Historically, Florida has recruited and developed excellence inside the circle. Pitchers like Stacey Nelson set the precedence back in 2006-09. And players like Lauren Haeger and Kelly Barnhill have followed suit in maintaining the pitching excellence.
However, this year is appearing to be much different. For the first time since 2008, Florida won’t return an all-American pitcher to their roster.
Pitching 287 innings — which is over half of last year’s innings in totality — Kelly Barnhill had a rubber arm last season. When Barnhill wasn’t in the circle, Natalie Lugo and Elizabeth Hightower shared the relief position.

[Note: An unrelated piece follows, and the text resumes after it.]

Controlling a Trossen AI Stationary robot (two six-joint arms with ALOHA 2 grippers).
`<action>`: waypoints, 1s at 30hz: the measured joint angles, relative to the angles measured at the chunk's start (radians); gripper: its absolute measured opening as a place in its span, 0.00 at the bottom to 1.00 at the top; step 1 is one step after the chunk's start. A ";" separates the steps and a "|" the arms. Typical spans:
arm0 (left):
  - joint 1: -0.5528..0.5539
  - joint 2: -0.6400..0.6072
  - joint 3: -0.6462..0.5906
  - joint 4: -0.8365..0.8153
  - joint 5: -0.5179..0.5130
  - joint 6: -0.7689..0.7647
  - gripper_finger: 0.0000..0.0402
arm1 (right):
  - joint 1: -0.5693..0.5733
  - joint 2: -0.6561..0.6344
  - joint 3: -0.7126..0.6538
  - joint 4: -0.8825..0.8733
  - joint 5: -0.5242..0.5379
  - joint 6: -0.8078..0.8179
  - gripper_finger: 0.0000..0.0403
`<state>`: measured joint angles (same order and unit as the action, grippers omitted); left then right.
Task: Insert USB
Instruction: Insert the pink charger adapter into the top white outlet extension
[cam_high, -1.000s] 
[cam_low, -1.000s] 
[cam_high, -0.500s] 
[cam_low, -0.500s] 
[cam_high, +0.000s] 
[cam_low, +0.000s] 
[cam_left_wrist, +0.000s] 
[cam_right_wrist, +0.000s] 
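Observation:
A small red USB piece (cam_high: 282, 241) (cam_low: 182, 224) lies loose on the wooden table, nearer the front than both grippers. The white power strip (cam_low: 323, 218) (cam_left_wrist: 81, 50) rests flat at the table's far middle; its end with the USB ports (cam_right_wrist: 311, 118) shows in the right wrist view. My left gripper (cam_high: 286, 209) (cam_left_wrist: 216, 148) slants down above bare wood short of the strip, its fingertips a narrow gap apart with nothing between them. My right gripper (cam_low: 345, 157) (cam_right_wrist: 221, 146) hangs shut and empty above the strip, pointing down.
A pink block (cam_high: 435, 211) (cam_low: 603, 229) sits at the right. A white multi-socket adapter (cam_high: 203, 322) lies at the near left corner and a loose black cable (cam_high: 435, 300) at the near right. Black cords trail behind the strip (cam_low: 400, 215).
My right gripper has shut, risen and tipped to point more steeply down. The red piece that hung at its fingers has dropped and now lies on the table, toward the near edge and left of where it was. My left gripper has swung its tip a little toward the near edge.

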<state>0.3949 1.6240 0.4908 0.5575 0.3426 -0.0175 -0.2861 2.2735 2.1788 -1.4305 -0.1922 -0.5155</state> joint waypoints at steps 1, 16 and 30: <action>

And now, days out from the season opener, mystery surrounds the bullpen.
“I don’t think we have a number one (pitcher), to be honest with you,” Walton said during Florida softball’s media day. “We had Natalie Lugo and Rylee Trlicek probably had the two best falls… we’re just going to go with what’s going, and (you) might see five pitchers in every game this season.”
Trlicek is a fresh face to Florida’s program. The freshman hailing from Hallettsville, Texas, was the Lone Star State’s Gatorade Player of the Year in 2019. And now calling the Sunshine State home, Trlicek could find herself in early action as the Gators seek stability in the circle.
Orchestrating an Offense
Because Florida’s defense might be lacking — at least more so than in the past — Walton has vowed to a change of play-style for his Gators — one that is more offensively driven.

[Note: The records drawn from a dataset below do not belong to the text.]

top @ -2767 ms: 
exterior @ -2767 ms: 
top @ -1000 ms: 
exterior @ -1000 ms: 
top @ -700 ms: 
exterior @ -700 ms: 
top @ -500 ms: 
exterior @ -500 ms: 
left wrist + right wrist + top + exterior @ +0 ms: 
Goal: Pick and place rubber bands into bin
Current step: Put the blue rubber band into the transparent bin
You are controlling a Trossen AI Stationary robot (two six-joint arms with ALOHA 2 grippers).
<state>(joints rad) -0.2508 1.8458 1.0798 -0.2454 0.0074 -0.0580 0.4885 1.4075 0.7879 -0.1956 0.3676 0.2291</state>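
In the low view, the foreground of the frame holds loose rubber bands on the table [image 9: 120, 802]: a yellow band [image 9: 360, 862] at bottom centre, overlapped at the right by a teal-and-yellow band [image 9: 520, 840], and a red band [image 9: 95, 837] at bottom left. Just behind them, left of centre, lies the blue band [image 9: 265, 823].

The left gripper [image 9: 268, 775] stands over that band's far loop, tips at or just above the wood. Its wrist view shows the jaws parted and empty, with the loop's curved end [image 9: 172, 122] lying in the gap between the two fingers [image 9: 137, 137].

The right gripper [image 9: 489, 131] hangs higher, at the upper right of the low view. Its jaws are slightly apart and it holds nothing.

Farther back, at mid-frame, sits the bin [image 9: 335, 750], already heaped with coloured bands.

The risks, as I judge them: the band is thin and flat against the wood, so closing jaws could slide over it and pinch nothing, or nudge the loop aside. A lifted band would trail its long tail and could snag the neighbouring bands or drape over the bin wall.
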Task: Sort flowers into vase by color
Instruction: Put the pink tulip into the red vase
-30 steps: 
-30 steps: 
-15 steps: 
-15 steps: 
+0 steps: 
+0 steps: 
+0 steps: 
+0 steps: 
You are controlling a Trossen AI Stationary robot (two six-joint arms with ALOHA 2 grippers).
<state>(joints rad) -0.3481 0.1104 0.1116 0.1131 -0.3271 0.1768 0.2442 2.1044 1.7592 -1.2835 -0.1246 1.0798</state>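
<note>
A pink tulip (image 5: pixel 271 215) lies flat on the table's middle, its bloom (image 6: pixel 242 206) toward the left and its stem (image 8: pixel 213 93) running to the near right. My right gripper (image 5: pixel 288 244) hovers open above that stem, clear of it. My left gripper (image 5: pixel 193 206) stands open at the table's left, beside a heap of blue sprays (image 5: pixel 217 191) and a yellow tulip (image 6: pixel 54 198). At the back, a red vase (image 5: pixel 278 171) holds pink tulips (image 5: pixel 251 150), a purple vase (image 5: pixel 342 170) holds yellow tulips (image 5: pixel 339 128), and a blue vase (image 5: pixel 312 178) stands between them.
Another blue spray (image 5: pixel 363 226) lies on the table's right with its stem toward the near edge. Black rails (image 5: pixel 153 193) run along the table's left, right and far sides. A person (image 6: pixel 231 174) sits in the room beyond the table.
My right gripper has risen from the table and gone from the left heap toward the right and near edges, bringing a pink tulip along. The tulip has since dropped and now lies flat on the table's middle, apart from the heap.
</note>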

And while Florida might be lacking Amanda Lorenz, who finished her career in the orange and blue with 29 home runs, the Gators have no shortage of talent in the batter’s box.
One of the players expected to major contibutions from the plate is Michigan State transfer Charla Echols. Despite being a new face to Florida’s roster, Echols brings some familiar talent to the box. Or better yet, a mentality similar to her successor.
“She has the red in her eyes that wants to kill you in the game that Amanda Lorenz had,” Walton said of the sophomore third baseman.
In addition to Echols, the expectations of senior outfielder Hannah Adams are higher than ever. Coming off of impressive performances in last season’s WCWS, Adams’ role is set to grow.
— NCAA Softball (@NCAAsoftball) June 1, 2018
“If there is such a thing as ‘it’s your time’,” Walton began. “It’s your time Hannah Adams. It’s Hannah Adams’ time to rise up and be that. Because she’s gotten better and better and better every year… As progression goes, and evolution goes, it’s her time. She’s put the work in, and now we expect her to deliver more and be — not Amanda Lorenz — but be the best Hannah Adams that she can be.”
Jaimie Hoover, Jordan Matthews and Kendyl Lindaman — whose name sits on the USA Softball Top 50 watch list on Jan. 29 — are other sluggers that return to the roster in 2020.
Different Expectations, Same Mentality
Coming up short in the Women’s College World Series last season and graduating two All-Americans, people are viewing the Gators differently.
Heading into the 2019 campaign, the Gators were ranked No. 5 in the NFCA Preseason Coaches Poll. Coming out of the gate this season, Florida sits at No. 7. And while the two spot deviation isn’t a cause for much concern, the SEC’s preseason poll is eyebrow raising.
Though softball coaches around the country rank Florida as the seventh best team in the nation, SEC coaches tab the Gators as just the fifth best team in the conference.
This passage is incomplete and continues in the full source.